First, we set out to quantify myofilament calcium sensitivity in intact, stimulated, trabecular preparations. Figure 1 shows representative K⁺ contracture tracings in the same muscle at different preloads. The contracture developed when the K⁺ solution flowed over the muscle. When the contracture had reached the peak, the solution was switched back to the Krebs-Henseleit solution, thus allowing the muscle to relax. The muscles had been allowed to stabilize at steady-state before each of the potassium contractures were performed. The potassium contractures were performed while the muscles were continuously stimulated at a frequency of 2 Hz. Figure 2 shows a different representative K⁺ contracture experiment plotted and fit with a curve using the Hill equation. An increase in preload is accompanied by an increase in developed tension and increase in myofilament calcium sensitivity. Maximal force increased significantly from no preload to the intermediate length, and again from the intermediate length to optimal preload.

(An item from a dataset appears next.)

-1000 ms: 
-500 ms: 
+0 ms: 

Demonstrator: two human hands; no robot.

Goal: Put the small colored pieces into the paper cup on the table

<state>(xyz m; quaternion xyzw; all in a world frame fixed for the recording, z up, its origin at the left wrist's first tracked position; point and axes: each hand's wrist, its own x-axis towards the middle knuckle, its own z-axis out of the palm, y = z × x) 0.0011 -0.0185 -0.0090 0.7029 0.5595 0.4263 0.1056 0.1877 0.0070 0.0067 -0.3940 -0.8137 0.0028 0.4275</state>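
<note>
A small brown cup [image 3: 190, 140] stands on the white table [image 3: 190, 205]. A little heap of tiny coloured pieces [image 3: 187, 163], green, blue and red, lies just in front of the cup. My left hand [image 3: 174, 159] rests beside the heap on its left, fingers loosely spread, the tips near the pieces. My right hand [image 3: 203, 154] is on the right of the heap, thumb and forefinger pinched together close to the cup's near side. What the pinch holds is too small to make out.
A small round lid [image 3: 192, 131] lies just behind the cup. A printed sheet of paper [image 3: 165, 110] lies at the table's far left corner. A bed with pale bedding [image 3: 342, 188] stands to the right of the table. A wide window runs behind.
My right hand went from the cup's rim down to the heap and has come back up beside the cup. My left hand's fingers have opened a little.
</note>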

A. Representative K⁺ contracture tracing at optimal length. B. Representative K⁺ contracture tracing at taut length in same muscle as panel A. A decrease in preload is accompanied by a decrease in developed tension and decrease in myofilament calcium sensitivity. Data collected at a stimulation rate of 2 Hz, 1.5 mM [Ca²⁺]_o, 37 °C, n = 1 trabecula.

Representative K⁺ contractures fit to Hill equation in same muscle at different preloads. An increase in preload is accompanied by an increase in developed tension and increase in myofilament calcium sensitivity. Data collected at a stimulation rate of 2 Hz, 1.5 mM [Ca²⁺]_o, 37 °C, n = 1 trabecula. Experiment date: 070628.

Next, we observed the intracellular calcium concentration at which force is half maximal (EC₅₀). Figure 3 shows EC₅₀ significantly decreases with increase in preload (P < 0.05), showing an increase in myofilament calcium sensitivity at higher preloads. Figure 4 shows EC₅₀ significantly decreases with an increase in developed tension (P < 0.001). As the muscles are stretched toward optimal preload and developed tension increases, myofilament sensitivity to calcium also increases.

EC₅₀ decreases with increase in preload, showing an increase in myofilament calcium sensitivity at higher preloads. Data collected at a stimulation rate of 2 Hz, 1.5 mM [Ca²⁺]_o, 37 °C, n = 7 trabeculae. *denotes P < 0.05.

EC₅₀ decreases with increase in maximal tension. As the muscles are stretched toward optimal preload and maximal tension increases, myofilament sensitivity to calcium increases. Data collected at a stimulation rate of 2 Hz, 1.5 mM [Ca²⁺]_o, 37 °C, n = 7 trabeculae.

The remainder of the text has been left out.